What the task asks
Given the material below, repeat exactly the lines from the one containing "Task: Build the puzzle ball" through the final line, and nothing else.

Dataset section

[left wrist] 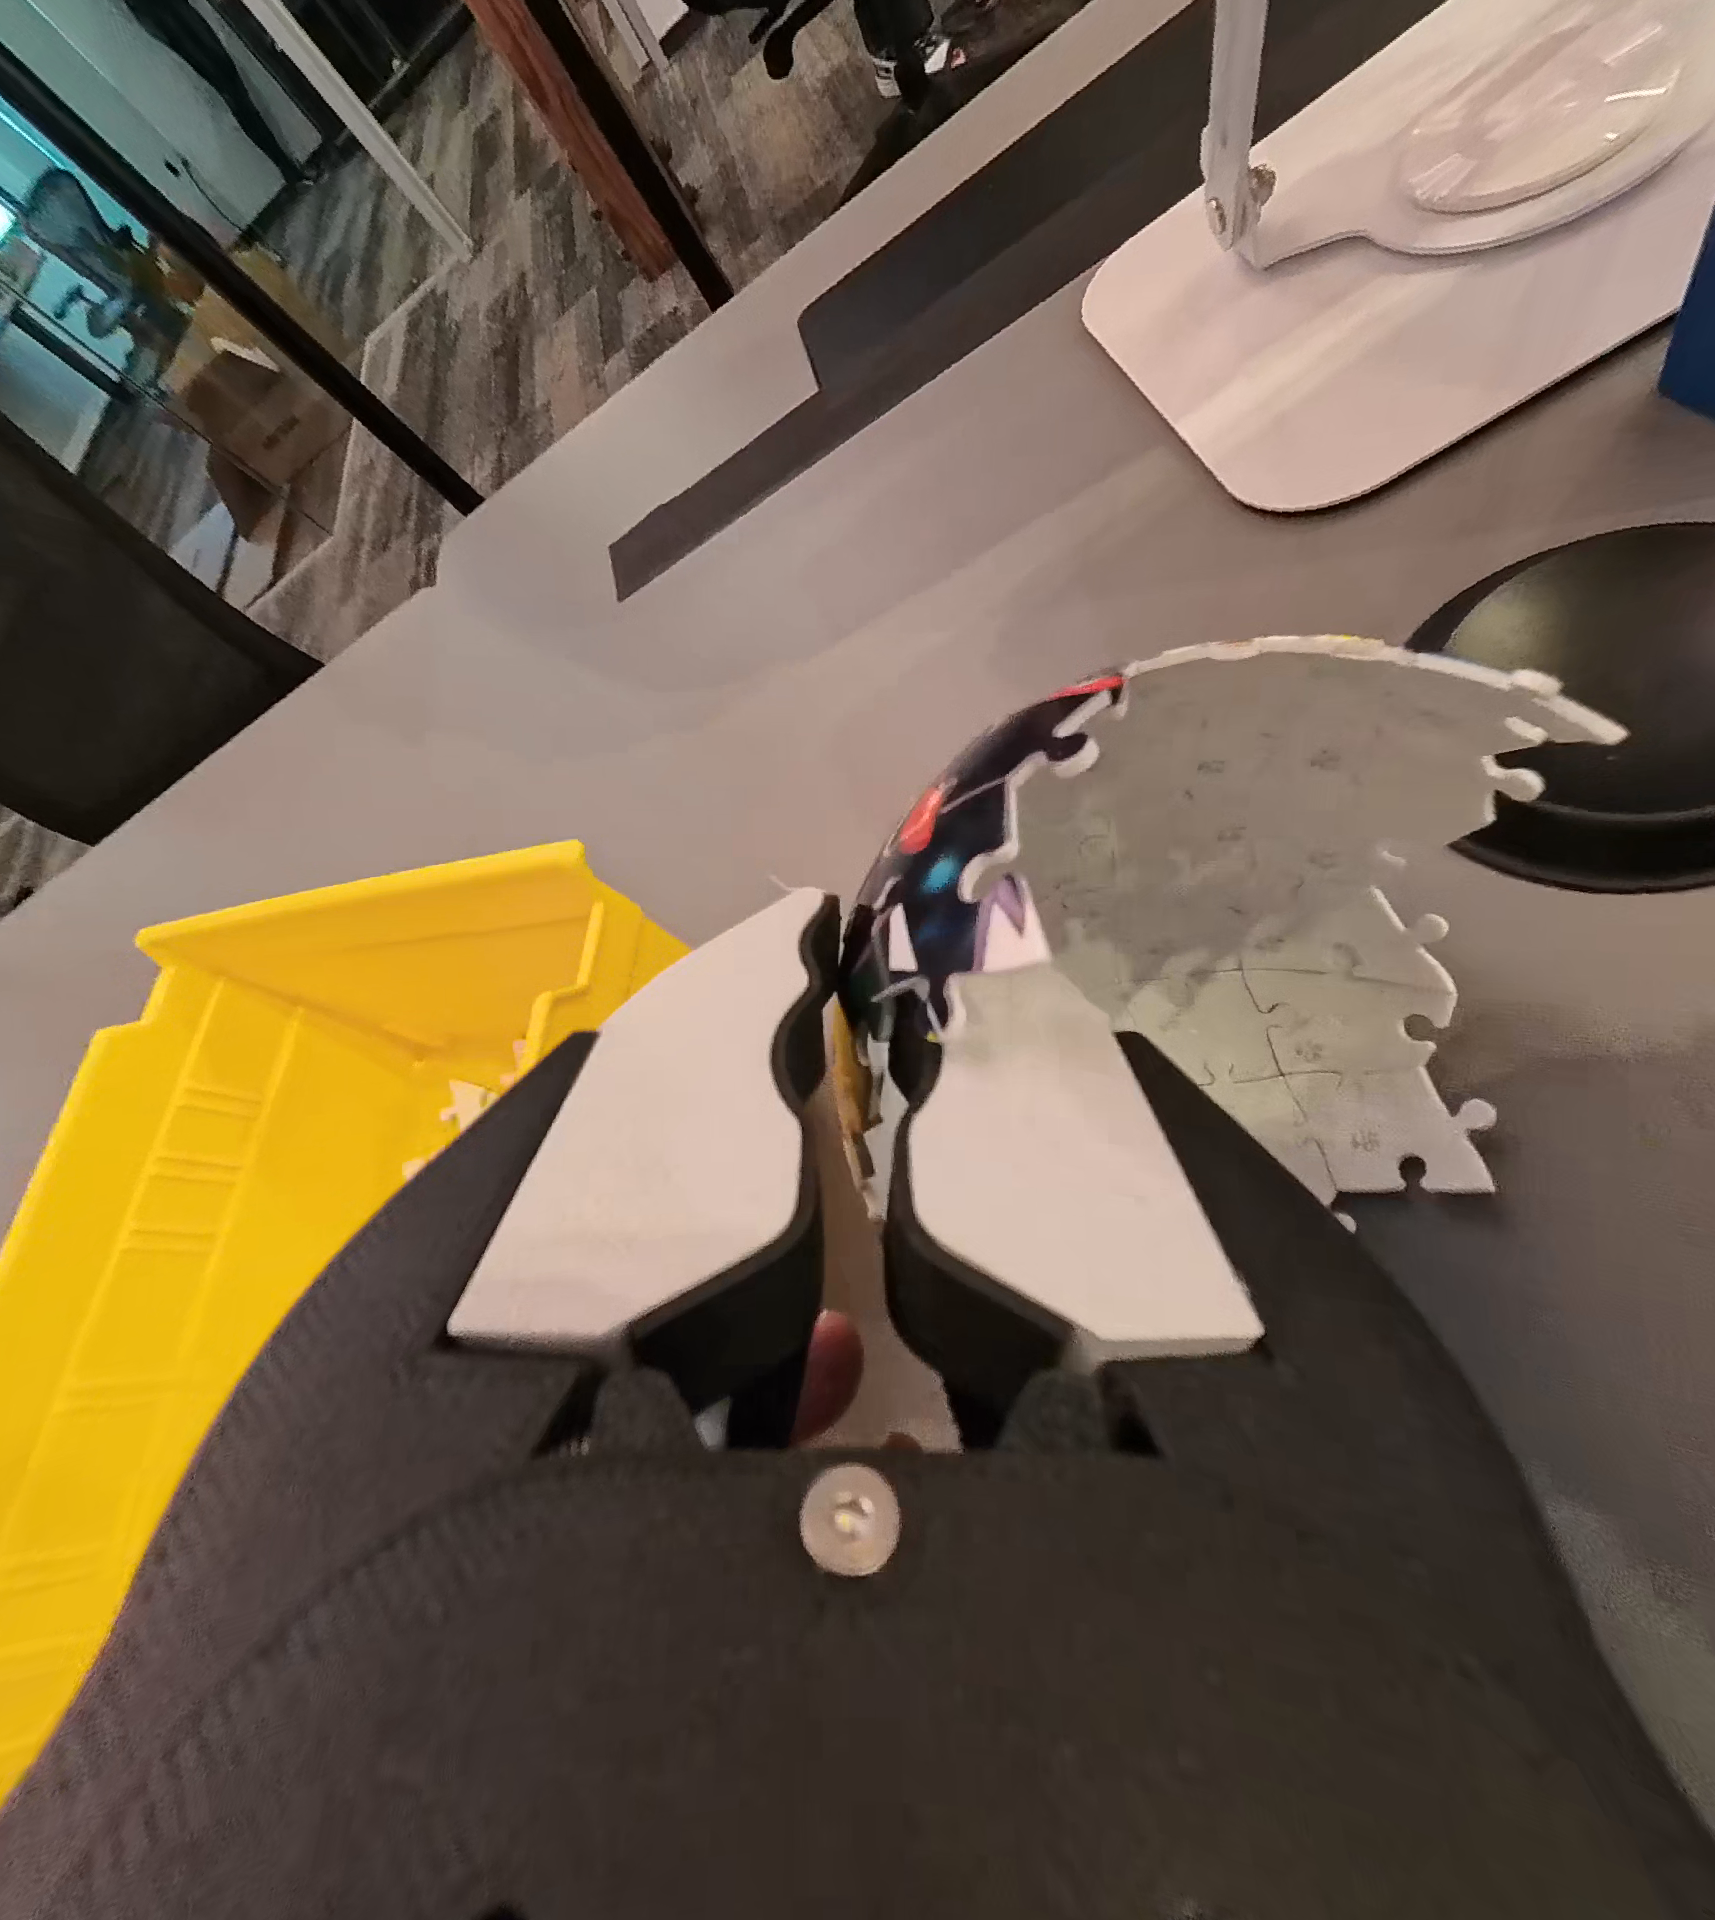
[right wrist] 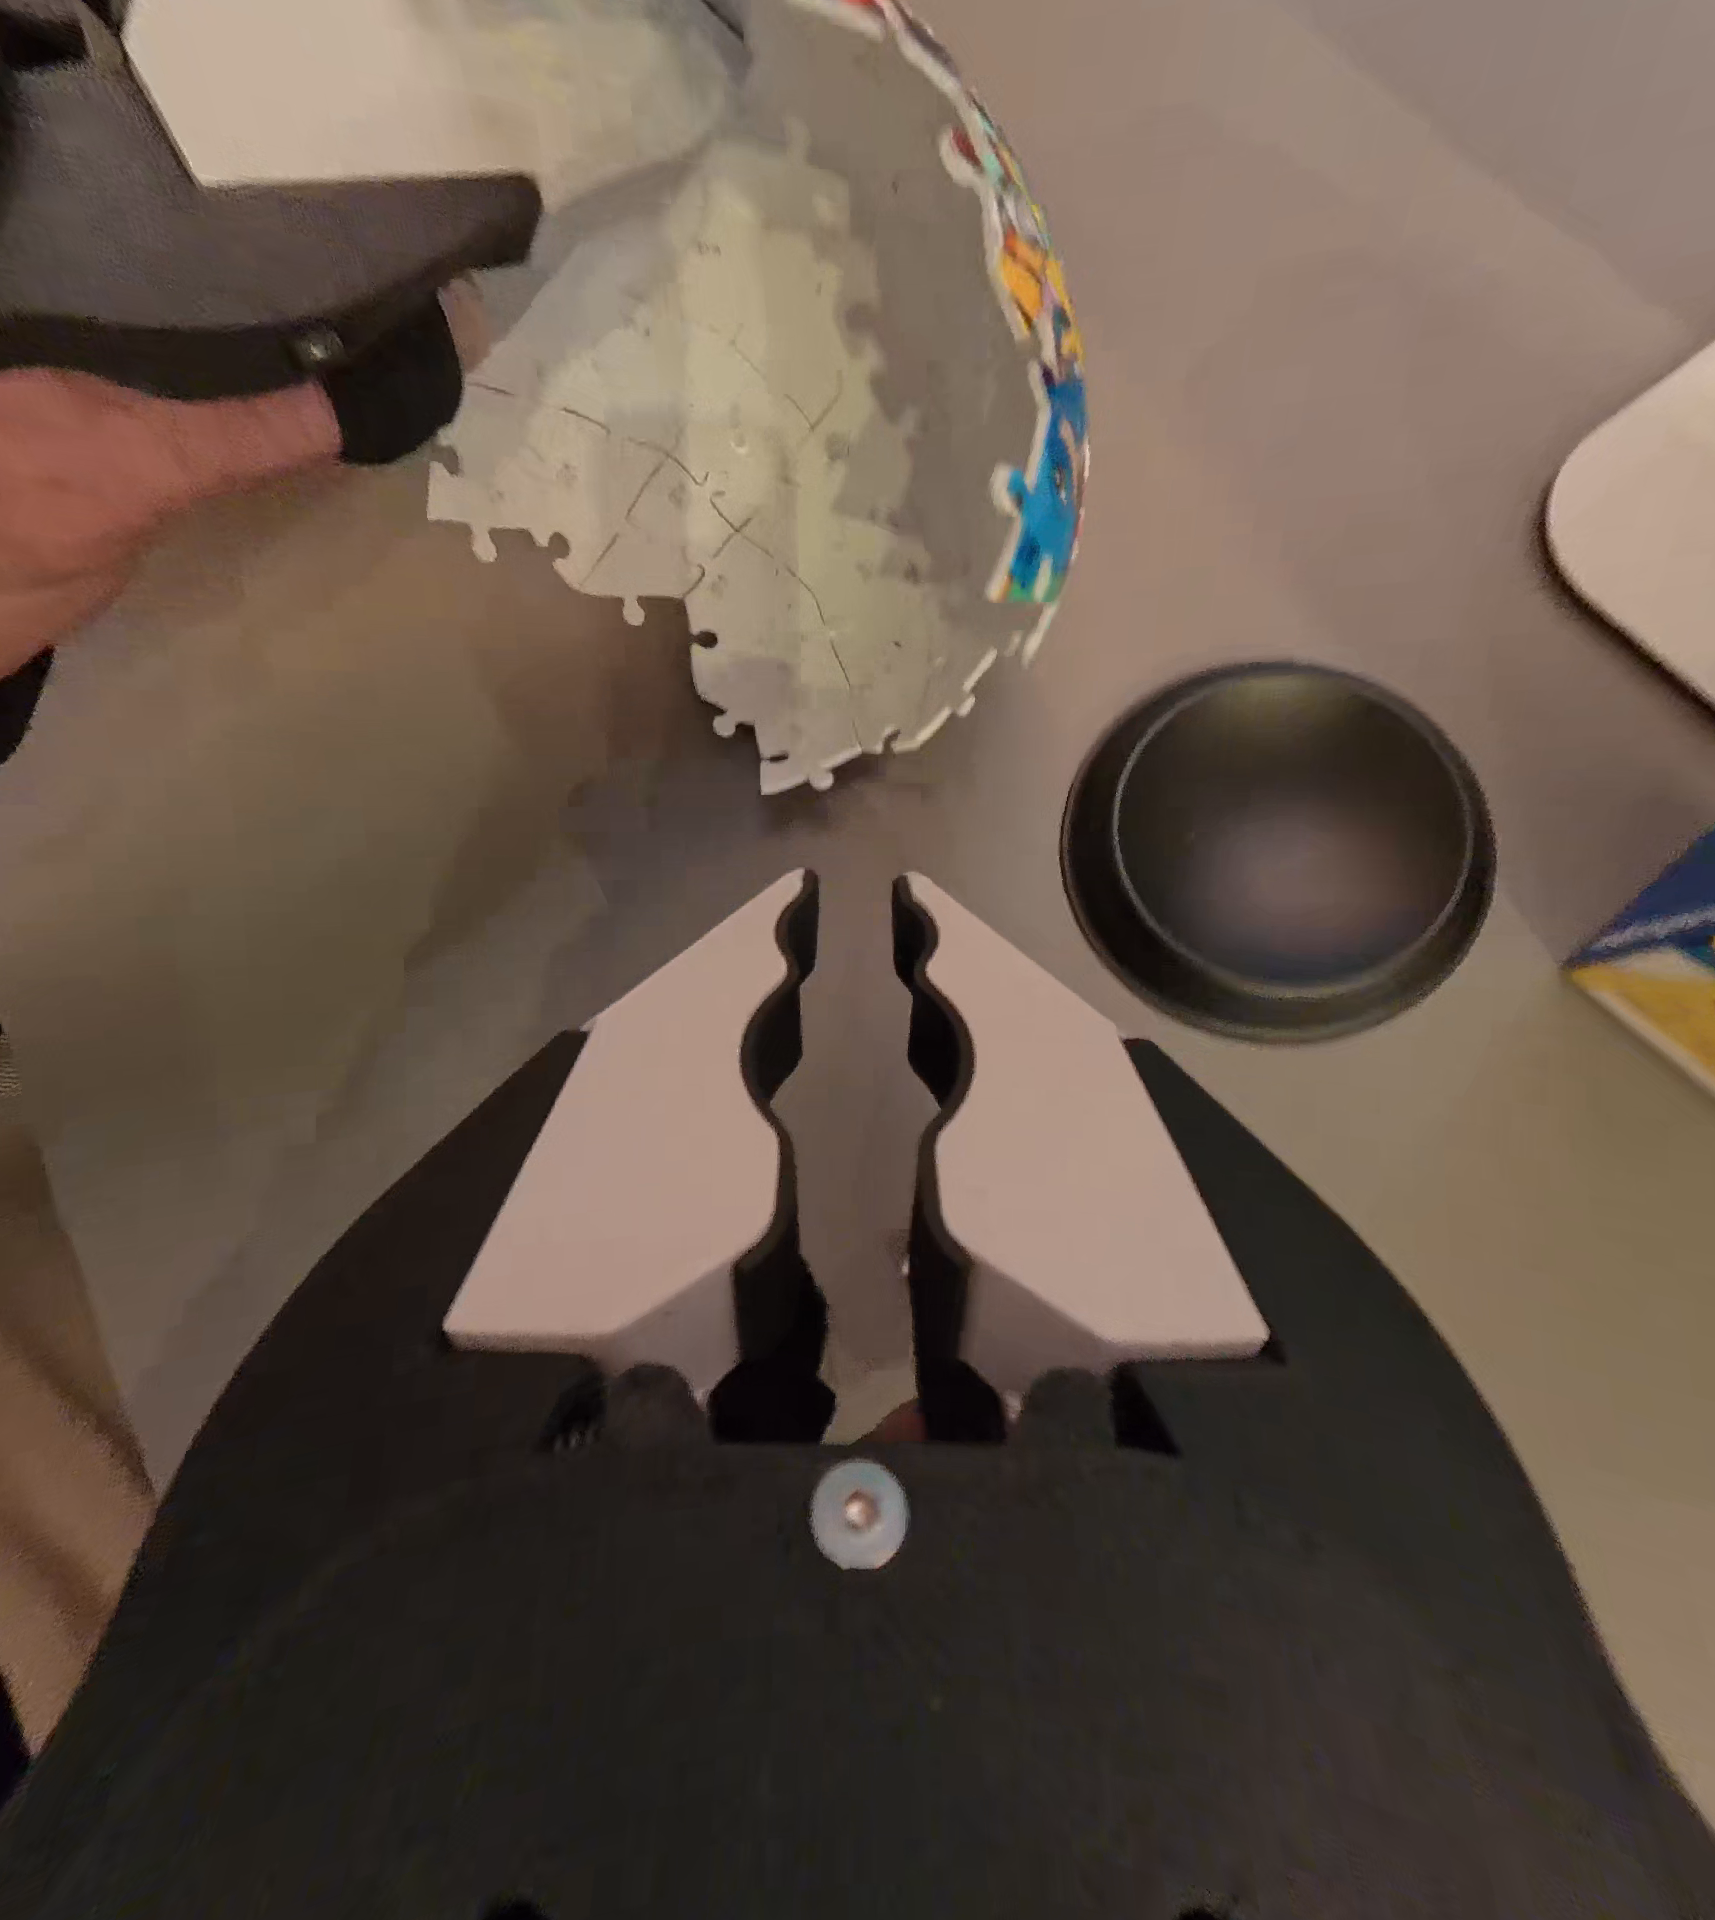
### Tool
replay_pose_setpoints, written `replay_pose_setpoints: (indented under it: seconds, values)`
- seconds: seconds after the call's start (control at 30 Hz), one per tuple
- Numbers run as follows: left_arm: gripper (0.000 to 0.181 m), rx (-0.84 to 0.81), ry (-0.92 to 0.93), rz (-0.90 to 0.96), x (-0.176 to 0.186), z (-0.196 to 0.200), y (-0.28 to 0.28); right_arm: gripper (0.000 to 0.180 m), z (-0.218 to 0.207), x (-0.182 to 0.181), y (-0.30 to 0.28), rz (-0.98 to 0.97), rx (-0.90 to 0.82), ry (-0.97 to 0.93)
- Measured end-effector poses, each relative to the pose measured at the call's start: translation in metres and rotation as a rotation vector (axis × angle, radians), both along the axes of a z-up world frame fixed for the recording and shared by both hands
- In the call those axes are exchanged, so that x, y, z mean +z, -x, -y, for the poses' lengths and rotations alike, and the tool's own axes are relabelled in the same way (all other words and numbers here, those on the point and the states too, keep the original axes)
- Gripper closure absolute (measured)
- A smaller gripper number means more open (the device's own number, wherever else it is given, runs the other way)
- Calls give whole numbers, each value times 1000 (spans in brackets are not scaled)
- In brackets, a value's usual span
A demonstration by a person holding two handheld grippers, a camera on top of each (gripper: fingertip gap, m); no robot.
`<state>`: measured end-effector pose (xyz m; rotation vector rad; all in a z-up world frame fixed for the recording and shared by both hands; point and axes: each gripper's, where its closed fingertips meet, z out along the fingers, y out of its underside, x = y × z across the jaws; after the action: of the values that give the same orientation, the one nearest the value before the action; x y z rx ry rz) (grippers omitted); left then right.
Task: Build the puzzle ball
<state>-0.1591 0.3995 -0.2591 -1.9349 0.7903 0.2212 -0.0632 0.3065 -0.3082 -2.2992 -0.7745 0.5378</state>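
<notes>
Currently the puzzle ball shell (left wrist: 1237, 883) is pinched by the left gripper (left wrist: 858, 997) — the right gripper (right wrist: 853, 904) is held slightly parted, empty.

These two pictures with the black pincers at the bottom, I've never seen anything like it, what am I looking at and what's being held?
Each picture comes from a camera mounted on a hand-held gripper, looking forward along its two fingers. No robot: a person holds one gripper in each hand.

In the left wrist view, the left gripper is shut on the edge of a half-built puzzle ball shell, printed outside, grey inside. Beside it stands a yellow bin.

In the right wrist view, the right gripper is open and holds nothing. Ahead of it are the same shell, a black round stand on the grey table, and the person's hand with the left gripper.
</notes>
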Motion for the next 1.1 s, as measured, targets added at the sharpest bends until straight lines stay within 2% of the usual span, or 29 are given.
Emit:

Task output
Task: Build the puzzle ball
<state>-0.1591 0.3995 -0.2591 -1.9349 0.7903 0.2212 -0.0632 0.3065 -0.3082 -2.2992 -0.7745 0.5378</state>
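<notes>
Currently the puzzle ball shell (left wrist: 1237, 883) is pinched by the left gripper (left wrist: 858, 997) — the right gripper (right wrist: 853, 904) is held slightly parted, empty.

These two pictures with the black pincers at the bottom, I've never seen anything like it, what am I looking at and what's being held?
Each picture comes from a camera mounted on a hand-held gripper, looking forward along its two fingers. No robot: a person holds one gripper in each hand.

In the left wrist view, the left gripper is shut on the edge of a half-built puzzle ball shell, printed outside, grey inside. Beside it stands a yellow bin.

In the right wrist view, the right gripper is open and holds nothing. Ahead of it are the same shell, a black round stand on the grey table, and the person's hand with the left gripper.
</notes>
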Motion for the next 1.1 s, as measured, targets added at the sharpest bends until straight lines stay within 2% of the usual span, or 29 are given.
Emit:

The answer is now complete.